== Task brief ==
Your answer must be the full listing, reproduced word for word.

● ● ● ●

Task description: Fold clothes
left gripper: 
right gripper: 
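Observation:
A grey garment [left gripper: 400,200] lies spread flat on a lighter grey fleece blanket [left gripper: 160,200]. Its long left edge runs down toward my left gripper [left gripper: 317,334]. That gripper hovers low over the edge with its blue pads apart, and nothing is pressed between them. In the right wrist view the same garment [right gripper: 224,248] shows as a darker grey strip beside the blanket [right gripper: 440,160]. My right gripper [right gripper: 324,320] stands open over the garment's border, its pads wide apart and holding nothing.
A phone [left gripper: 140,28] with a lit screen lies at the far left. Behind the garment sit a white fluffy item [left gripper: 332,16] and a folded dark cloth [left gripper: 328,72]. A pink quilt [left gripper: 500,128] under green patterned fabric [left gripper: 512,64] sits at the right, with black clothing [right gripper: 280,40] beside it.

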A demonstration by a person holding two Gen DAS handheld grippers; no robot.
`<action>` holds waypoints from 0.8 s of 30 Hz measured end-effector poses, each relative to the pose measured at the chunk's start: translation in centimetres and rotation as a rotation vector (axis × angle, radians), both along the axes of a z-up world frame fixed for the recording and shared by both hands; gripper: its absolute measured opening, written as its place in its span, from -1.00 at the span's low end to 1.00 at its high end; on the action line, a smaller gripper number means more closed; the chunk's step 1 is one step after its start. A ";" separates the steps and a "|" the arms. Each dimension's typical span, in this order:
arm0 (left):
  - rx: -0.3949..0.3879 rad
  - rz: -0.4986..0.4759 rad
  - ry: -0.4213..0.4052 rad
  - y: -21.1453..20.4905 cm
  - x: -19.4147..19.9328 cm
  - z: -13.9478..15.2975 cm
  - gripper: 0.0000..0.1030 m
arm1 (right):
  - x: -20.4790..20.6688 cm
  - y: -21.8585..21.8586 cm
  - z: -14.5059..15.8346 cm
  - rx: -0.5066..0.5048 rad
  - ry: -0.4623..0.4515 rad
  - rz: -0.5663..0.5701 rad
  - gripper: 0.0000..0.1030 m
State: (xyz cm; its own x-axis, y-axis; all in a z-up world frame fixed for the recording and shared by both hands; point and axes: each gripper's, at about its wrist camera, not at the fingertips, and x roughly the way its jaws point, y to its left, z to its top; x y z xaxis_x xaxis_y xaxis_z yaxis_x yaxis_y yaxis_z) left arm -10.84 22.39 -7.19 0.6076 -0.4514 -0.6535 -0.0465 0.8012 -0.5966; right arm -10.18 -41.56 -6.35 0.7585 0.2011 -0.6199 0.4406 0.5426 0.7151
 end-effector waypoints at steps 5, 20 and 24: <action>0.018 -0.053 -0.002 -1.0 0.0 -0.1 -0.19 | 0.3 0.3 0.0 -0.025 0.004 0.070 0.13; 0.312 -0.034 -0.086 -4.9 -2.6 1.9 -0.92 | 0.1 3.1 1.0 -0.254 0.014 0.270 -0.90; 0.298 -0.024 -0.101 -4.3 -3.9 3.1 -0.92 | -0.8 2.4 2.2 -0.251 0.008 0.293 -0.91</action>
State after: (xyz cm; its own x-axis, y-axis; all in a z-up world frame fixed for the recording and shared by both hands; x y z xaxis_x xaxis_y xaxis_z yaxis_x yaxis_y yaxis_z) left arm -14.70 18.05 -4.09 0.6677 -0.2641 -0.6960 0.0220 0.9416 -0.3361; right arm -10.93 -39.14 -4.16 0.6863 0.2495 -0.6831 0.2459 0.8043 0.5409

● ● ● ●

== Output of the exercise ==
Task description: Fold clothes
left gripper: 
right gripper: 
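Observation:
A grey garment [left gripper: 400,200] lies spread flat on a lighter grey fleece blanket [left gripper: 160,200]. Its long left edge runs down toward my left gripper [left gripper: 317,334]. That gripper hovers low over the edge with its blue pads apart, and nothing is pressed between them. In the right wrist view the same garment [right gripper: 224,248] shows as a darker grey strip beside the blanket [right gripper: 440,160]. My right gripper [right gripper: 324,320] stands open over the garment's border, its pads wide apart and holding nothing.
A phone [left gripper: 140,28] with a lit screen lies at the far left. Behind the garment sit a white fluffy item [left gripper: 332,16] and a folded dark cloth [left gripper: 328,72]. A pink quilt [left gripper: 500,128] under green patterned fabric [left gripper: 512,64] sits at the right, with black clothing [right gripper: 280,40] beside it.
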
A demonstration by a person holding two Gen DAS handheld grippers; no robot.
`<action>` holds waypoints from 0.8 s of 30 Hz measured end-effector poses, each relative to the pose measured at the chunk's start: translation in centimetres and rotation as a rotation vector (axis × angle, radians), both along the axes of a z-up world frame fixed for the recording and shared by both hands; gripper: its absolute measured opening, written as its place in its span, from -1.00 at the span's low end to 1.00 at its high end; on the action line, a smaller gripper number means more closed; the chunk's step 1 is one step after its start. A ";" separates the steps and a "|" the arms. Each dimension's typical span, in this order:
arm0 (left):
  - rx: -0.3949..0.3879 rad
  - rz: -0.4986..0.4759 rad
  - ry: -0.4213..0.4052 rad
  - y: -21.1453..20.4905 cm
  - x: -19.4147..19.9328 cm
  - z: -13.9478..15.2975 cm
  - gripper: 0.0000..0.1030 m
arm1 (right):
  - x: -20.4790..20.6688 cm
  - y: -21.8585..21.8586 cm
  - z: -14.5059..15.8346 cm
  - rx: -0.5066..0.5048 rad
  - ry: -0.4623..0.4515 rad
  - rz: -0.5663..0.5701 rad
  - gripper: 0.0000..0.1030 m
State: (xyz cm; its own x-axis, y-axis; all in a z-up world frame fixed for the recording and shared by both hands; point and axes: each gripper's, at about its wrist camera, not at the fingertips, and x roughly the way its jaws point, y to its left, z to its top; x y z xaxis_x xaxis_y xaxis_z yaxis_x yaxis_y yaxis_z) left arm -10.84 22.39 -7.19 0.6076 -0.4514 -0.6535 -0.0465 0.8012 -0.5966; right arm -10.18 -41.56 -6.35 0.7585 0.2011 -0.6199 0.4406 0.5426 0.7151
 end-effector waypoints at steps 5, 20 and 24: <action>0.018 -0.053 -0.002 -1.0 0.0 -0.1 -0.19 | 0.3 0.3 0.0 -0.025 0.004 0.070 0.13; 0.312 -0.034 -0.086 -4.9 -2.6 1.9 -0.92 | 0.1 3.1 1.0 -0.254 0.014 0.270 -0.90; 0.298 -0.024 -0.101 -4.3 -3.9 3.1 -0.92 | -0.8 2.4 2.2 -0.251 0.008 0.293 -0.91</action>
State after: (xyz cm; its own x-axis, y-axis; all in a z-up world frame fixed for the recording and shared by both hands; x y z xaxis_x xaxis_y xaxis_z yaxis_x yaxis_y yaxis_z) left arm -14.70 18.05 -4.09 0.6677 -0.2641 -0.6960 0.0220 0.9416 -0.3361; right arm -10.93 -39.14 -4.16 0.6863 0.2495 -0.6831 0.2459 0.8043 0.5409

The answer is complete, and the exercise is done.